**Task description:** Please report every line from the material that contains the word "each".

***** Dataset section

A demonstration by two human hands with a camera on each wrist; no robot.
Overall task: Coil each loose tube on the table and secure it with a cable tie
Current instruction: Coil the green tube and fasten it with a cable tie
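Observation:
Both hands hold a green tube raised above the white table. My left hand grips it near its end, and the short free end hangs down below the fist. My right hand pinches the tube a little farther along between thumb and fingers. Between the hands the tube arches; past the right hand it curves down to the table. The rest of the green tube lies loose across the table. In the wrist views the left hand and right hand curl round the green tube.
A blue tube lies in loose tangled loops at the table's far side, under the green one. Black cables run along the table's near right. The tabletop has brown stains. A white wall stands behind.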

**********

**Task response:**
A demonstration by two human hands with a camera on each wrist; no robot.
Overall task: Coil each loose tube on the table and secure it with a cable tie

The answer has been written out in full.